Start of Block

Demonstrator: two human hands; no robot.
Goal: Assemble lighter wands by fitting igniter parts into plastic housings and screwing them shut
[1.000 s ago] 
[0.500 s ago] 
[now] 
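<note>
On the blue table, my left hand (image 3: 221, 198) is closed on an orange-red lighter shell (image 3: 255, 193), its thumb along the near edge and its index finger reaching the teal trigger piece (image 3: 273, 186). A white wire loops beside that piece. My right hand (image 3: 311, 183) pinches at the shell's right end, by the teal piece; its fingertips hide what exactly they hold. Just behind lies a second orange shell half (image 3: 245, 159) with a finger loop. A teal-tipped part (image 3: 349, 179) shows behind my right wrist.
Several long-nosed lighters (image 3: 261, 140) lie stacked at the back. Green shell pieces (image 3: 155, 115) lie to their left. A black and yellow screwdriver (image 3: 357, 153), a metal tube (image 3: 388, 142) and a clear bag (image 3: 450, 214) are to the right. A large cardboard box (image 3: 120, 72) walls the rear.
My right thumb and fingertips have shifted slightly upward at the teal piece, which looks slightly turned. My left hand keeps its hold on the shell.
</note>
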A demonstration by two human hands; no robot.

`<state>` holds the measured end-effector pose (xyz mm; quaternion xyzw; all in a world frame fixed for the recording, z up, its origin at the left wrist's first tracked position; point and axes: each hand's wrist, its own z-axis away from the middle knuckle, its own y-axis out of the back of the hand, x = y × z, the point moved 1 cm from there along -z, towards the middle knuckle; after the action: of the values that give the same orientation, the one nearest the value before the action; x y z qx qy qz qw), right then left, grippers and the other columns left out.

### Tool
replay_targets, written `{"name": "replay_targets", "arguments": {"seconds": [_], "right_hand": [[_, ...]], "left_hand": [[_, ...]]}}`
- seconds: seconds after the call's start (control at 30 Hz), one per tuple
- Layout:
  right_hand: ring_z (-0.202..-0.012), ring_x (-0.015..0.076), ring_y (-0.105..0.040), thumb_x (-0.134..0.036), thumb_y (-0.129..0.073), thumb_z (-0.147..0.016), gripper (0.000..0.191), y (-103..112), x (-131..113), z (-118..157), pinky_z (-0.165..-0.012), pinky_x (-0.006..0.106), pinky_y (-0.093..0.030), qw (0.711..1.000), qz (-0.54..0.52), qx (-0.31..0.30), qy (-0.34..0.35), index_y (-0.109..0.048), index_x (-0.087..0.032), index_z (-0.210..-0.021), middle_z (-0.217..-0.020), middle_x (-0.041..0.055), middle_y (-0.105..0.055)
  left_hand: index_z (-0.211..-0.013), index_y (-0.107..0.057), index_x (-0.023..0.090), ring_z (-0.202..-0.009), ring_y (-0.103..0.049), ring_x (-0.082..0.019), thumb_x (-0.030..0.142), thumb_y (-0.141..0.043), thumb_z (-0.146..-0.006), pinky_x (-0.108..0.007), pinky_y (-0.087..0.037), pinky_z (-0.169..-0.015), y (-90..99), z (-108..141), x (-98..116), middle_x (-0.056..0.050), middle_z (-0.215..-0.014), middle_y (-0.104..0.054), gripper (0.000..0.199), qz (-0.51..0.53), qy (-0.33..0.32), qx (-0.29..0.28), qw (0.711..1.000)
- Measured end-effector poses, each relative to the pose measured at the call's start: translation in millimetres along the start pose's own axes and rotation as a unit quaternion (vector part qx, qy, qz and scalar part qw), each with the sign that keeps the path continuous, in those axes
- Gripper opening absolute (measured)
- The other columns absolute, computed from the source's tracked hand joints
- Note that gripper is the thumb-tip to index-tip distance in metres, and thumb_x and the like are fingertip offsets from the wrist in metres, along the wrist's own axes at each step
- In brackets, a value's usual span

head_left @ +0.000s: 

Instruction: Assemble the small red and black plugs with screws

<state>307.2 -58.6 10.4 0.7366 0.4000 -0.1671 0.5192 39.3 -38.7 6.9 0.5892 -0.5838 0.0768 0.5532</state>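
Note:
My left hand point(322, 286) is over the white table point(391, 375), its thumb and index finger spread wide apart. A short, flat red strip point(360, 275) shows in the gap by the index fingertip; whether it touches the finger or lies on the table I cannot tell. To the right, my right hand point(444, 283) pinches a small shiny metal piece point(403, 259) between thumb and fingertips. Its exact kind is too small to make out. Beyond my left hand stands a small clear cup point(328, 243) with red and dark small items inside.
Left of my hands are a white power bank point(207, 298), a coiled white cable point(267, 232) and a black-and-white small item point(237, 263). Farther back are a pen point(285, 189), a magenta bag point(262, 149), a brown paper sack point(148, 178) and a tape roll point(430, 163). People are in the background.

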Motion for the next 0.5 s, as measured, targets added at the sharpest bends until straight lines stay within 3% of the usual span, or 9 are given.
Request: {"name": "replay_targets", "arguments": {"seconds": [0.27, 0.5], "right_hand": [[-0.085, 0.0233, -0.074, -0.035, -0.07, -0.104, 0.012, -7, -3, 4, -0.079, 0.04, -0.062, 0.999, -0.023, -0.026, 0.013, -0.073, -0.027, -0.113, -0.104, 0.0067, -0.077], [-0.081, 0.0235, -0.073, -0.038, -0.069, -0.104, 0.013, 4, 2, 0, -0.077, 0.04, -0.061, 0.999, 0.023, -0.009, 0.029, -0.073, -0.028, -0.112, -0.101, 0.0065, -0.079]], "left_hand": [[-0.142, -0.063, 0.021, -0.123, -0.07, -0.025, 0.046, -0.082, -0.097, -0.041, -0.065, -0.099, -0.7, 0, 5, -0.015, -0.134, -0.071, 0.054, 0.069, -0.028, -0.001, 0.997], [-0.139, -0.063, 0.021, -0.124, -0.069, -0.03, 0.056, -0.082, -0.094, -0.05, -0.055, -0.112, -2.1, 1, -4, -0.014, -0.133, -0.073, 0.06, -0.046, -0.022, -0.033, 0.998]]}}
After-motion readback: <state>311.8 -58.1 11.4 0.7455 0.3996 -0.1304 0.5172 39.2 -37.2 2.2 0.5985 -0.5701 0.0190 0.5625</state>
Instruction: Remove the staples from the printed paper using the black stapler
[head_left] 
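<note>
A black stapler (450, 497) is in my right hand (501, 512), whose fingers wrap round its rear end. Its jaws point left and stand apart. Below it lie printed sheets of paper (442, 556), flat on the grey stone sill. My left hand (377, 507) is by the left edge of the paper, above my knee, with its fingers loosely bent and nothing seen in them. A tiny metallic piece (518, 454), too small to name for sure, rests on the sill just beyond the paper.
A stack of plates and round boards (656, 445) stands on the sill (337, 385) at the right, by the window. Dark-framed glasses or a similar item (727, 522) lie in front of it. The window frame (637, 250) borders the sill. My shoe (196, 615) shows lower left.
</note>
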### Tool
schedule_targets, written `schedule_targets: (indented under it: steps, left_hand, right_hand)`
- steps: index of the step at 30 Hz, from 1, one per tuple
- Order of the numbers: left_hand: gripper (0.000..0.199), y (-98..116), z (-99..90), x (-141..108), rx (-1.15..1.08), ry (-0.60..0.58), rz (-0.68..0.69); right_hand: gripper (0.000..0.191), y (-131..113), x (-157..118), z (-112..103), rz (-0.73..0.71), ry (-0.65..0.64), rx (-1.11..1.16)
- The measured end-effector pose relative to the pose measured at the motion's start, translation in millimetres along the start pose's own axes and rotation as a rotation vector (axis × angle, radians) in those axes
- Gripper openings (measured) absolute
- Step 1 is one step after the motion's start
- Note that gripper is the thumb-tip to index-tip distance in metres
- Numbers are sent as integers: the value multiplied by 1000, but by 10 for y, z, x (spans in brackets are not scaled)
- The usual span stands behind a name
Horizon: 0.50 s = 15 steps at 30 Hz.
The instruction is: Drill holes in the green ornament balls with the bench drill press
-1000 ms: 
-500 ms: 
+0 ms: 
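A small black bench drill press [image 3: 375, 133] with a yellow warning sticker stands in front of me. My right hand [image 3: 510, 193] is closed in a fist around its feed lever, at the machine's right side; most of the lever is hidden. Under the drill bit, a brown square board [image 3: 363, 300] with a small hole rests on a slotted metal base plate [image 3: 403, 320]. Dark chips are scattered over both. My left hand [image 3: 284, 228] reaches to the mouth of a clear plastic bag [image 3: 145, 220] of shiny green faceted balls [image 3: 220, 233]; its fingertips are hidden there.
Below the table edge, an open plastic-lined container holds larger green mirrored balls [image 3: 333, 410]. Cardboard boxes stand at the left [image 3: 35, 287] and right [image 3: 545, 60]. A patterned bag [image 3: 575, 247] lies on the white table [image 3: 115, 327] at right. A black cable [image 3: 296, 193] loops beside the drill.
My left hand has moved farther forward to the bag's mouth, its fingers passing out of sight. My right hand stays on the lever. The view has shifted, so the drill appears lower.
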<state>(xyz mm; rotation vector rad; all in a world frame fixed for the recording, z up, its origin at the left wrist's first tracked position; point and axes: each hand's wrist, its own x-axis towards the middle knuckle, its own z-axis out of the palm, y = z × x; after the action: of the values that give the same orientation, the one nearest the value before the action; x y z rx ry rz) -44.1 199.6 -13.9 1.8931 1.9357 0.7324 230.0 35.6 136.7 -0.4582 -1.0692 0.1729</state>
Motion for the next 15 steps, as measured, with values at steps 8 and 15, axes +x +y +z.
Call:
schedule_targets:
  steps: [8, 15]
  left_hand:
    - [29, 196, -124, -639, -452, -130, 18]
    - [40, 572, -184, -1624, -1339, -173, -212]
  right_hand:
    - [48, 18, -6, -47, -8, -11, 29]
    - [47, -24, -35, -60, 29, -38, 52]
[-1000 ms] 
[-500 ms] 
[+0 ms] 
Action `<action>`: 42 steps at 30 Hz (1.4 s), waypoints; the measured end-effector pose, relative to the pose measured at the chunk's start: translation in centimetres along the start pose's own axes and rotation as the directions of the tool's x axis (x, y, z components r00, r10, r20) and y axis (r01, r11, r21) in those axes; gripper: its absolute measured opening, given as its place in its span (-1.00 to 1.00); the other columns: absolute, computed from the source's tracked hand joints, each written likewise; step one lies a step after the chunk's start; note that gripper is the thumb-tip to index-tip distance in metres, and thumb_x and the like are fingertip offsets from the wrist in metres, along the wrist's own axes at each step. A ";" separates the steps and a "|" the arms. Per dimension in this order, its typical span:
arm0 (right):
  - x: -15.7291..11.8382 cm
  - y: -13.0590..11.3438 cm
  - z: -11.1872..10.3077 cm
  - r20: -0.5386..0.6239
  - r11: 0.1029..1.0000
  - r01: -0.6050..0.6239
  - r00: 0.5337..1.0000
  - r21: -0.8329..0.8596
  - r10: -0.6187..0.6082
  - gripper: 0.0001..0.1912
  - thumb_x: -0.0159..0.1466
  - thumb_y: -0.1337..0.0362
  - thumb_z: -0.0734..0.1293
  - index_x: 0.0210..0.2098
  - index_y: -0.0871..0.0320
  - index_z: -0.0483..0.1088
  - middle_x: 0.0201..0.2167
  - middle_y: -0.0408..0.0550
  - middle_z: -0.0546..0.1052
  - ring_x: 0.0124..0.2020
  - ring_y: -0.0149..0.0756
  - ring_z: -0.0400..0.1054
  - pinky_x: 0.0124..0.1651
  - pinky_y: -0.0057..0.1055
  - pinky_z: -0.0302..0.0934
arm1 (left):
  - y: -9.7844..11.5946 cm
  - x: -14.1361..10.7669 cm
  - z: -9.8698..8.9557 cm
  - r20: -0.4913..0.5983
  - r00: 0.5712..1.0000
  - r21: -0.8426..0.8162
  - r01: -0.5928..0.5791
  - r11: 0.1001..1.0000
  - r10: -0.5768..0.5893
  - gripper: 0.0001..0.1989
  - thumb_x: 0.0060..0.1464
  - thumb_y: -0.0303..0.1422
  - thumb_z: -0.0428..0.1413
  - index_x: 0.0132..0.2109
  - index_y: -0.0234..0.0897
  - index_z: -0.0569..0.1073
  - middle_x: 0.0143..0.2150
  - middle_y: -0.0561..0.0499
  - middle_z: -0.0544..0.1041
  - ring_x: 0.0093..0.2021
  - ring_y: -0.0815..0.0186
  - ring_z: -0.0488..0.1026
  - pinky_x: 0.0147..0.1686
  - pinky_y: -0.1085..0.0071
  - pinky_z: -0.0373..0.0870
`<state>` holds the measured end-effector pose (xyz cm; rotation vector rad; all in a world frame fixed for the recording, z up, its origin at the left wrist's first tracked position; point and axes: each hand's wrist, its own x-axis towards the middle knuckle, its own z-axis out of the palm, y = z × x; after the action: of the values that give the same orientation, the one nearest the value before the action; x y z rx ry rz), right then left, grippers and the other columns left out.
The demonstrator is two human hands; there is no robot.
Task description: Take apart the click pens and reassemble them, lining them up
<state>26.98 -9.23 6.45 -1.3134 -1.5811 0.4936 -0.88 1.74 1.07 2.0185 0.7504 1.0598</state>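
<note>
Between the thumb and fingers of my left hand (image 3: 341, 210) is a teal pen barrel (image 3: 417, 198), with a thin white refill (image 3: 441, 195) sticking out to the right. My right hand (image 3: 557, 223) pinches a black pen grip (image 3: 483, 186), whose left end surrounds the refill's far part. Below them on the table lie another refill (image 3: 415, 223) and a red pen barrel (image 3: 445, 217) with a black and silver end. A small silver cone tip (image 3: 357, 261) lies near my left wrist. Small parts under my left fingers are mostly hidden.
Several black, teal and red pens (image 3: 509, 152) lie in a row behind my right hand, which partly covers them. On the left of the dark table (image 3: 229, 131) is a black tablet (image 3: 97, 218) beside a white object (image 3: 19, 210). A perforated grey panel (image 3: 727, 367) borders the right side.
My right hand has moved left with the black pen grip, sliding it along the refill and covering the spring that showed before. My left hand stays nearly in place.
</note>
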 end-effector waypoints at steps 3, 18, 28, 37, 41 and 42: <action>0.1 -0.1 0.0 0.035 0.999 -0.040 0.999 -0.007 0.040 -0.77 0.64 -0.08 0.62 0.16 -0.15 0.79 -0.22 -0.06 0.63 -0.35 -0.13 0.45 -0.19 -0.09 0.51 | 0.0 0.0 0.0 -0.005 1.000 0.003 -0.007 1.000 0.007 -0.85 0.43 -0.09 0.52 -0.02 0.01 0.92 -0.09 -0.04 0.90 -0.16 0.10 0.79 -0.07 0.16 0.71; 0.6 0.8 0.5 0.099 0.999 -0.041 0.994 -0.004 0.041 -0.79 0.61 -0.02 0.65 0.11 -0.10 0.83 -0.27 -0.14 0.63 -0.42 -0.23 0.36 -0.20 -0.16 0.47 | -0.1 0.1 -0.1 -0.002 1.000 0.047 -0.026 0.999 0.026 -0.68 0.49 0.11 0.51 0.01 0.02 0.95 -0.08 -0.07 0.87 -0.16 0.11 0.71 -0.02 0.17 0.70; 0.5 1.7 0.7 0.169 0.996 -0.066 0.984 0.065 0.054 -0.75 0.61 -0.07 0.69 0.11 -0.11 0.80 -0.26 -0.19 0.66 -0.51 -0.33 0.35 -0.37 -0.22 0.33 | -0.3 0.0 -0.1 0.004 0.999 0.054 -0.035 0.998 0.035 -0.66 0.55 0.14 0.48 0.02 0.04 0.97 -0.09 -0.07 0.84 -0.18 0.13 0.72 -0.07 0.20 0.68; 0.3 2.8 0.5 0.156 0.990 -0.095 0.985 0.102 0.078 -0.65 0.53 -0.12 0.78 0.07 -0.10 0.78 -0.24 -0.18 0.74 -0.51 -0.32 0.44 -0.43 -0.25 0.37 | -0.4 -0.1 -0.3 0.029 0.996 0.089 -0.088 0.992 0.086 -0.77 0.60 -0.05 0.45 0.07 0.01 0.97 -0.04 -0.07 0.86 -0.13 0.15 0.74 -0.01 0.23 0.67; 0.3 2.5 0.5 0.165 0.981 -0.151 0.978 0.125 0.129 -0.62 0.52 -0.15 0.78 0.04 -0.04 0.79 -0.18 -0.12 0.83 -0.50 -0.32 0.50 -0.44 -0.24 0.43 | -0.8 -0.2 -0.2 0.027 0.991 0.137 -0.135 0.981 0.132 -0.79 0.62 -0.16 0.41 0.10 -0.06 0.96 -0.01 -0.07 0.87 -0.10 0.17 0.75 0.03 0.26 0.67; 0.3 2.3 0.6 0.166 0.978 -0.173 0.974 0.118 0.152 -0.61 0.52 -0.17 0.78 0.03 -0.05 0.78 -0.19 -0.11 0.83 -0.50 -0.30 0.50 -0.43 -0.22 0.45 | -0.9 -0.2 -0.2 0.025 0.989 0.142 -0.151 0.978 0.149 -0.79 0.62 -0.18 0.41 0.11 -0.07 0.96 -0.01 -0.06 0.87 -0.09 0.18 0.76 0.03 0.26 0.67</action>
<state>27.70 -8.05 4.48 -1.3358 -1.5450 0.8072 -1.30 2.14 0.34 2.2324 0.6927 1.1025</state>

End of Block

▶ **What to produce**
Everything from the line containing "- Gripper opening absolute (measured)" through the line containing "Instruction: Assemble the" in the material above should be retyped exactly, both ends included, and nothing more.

▶ **Output below**
- Gripper opening absolute (measured)
- The other columns absolute, computed from the source's tracked hand joints
- Note that gripper is the thumb-tip to index-tip distance in metres, and thumb_x and the like are fingertip offsets from the wrist in metres, along the wrist's own axes at each step
- In brackets, a value's usual span

head_left @ +0.000s: 

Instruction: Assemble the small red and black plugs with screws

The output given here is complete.